Public health > Threats to health

Preventing HIV/AIDS (Council conclusions of 2005)

The HIV/AIDS epidemic and the related underlying phenomena fuelling the spread of the epidemic are common. The Council therefore adopted a series of conclusions encouraging the Member States and the Commission to step up their efforts to tackle the epidemic.

Document or Iniciative

Conclusions of the Employment, Social Policy, Health and Consumer Affairs Council of 3 June 2005 on combating HIV/AIDS [Not published in the Official Journal].


Current situation

The HIV/AIDS * epidemic and the related underlying phenomena fuelling the spread of the epidemic continue to be a major threat to public health. AIDS causes human suffering and disability, increases the risk of social exclusion, and has negative implications for national economies.

As well as continuing to strengthen existing methods to prevent the disease, it is still necessary to further develop research, surveillance, and methods for effective intervention.

The HIV/AIDS epidemic is fuelled to a great extent by social factors, such as inequality between women and men, poverty and social marginalisation of the most vulnerable populations.

Effective prevention of the epidemic requires increased cooperation between the Commission, Member States, accession, candidate and neighbouring countries, and international organisations such as UNAIDS *, with the participation of people living with HIV/AIDS and the civil society concerned.
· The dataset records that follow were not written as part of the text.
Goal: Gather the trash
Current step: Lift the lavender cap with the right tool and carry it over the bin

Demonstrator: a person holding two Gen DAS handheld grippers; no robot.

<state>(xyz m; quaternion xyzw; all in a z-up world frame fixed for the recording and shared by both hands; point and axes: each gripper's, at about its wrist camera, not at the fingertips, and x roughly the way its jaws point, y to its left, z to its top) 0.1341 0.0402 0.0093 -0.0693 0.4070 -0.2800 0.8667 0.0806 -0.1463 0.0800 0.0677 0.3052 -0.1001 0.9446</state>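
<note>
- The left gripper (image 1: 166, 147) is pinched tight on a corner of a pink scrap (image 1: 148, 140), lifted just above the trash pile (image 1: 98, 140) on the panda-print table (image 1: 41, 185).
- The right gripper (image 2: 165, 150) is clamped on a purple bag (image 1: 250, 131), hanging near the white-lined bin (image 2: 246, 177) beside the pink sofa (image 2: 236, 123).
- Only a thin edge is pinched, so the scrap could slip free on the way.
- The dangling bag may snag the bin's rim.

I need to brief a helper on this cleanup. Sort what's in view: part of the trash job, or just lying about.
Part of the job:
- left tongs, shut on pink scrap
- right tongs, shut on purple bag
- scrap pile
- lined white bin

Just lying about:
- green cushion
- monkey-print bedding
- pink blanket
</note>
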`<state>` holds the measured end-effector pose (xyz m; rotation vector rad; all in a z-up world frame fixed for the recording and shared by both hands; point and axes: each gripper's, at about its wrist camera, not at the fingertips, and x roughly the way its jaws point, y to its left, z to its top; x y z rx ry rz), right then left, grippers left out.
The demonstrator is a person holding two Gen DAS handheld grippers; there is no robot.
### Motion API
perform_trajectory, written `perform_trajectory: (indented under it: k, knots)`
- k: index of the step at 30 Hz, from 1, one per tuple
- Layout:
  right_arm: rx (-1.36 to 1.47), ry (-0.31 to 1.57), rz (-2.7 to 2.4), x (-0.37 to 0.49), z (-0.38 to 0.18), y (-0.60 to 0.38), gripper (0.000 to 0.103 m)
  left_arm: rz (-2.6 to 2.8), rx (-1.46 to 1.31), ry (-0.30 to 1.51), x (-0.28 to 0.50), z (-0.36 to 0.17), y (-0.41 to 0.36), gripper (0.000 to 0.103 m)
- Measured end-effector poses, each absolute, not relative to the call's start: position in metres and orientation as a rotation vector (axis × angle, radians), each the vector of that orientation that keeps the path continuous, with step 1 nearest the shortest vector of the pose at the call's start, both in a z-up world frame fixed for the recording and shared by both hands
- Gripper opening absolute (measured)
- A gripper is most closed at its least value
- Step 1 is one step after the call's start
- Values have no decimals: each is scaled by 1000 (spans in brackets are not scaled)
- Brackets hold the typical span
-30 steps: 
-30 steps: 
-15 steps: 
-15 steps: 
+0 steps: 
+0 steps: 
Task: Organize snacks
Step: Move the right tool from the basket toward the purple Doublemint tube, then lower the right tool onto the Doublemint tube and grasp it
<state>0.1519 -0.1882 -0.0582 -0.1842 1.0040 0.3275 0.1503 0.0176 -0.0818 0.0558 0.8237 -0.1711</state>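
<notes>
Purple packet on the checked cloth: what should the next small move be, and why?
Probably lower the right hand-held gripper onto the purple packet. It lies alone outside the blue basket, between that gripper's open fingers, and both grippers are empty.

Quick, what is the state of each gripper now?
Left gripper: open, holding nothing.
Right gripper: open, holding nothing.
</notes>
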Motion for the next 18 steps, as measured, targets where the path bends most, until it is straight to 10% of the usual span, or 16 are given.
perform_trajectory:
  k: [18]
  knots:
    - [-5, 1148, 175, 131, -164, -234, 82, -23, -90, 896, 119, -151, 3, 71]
European framework for AIDS prevention

The Council’s conclusions are based on a series of measures and conferences related directly or indirectly to AIDS prevention, in particular:

  • the Council Recommendation of 18 June 2003 on the prevention and reduction of harm associated with drug dependence;
  • the declaration adopted following the Conference “Breaking the Barriers – Partnership to fight HIV/AIDS in Europe and Central Asia” (Dublin, 23/24 February 2004), which called for the European Union’s capacity to fight the spread of HIV/AIDS to be strengthened;
  • the “Vilnius Declaration” adopted following the Ministerial Conference “Europe and HIV/AIDS – New Challenges, New Opportunities” (Vilnius, Lithuania, 17 September 2004), highlighting the need for joint efforts to strengthen comprehensive prevention activities and build effective partnerships between governments, civil society and the private sector;
  • the Commission working paper of 8 September 2004 “Coordinated and integrated approach to combat the HIV/AIDS epidemic within the European Union and in its neighbourhood”;
  • the Communication from the Commission, COM(2004) 0726 final, of 26 October 2004 on a coherent European policy framework for external action to confront HIV/AIDS, malaria and tuberculosis.

Action at national level

In light of the above, the Council encourages Member States to adopt measures to:

  • implement the Dublin Declaration and the Vilnius Declaration;
  • implement national multi-sectoral HIV/AIDS coordination structures, strategies and financing plans;
  • raise public awareness of prevention of HIV infection and provide better information on sexual and reproductive health *;
  • take further action to promote safer and more responsible sexual behaviour and practices, including condom use, and scale up access for injecting drug users to prevention, drug dependence treatment and harm reduction services;
  • counsel and support people with the virus, their families and their friends, and maintain a respectful, non-discriminatory and accepting societal atmosphere and behaviour towards people with HIV/AIDS;
  • develop a sustainable, affordable, and accessible health care system as a basis for prevention, treatment, and care activities, and ensure that all those in need have access to affordable anti-retroviral * treatment;
  • improve cooperation between clinical trials in the continuing search for HIV-vaccines and microbicides;
  • continue to work closely together with the European Commission and other relevant international organisations and agencies when planning and agreeing specific bilateral actions in the context of neighbourhood and development policy.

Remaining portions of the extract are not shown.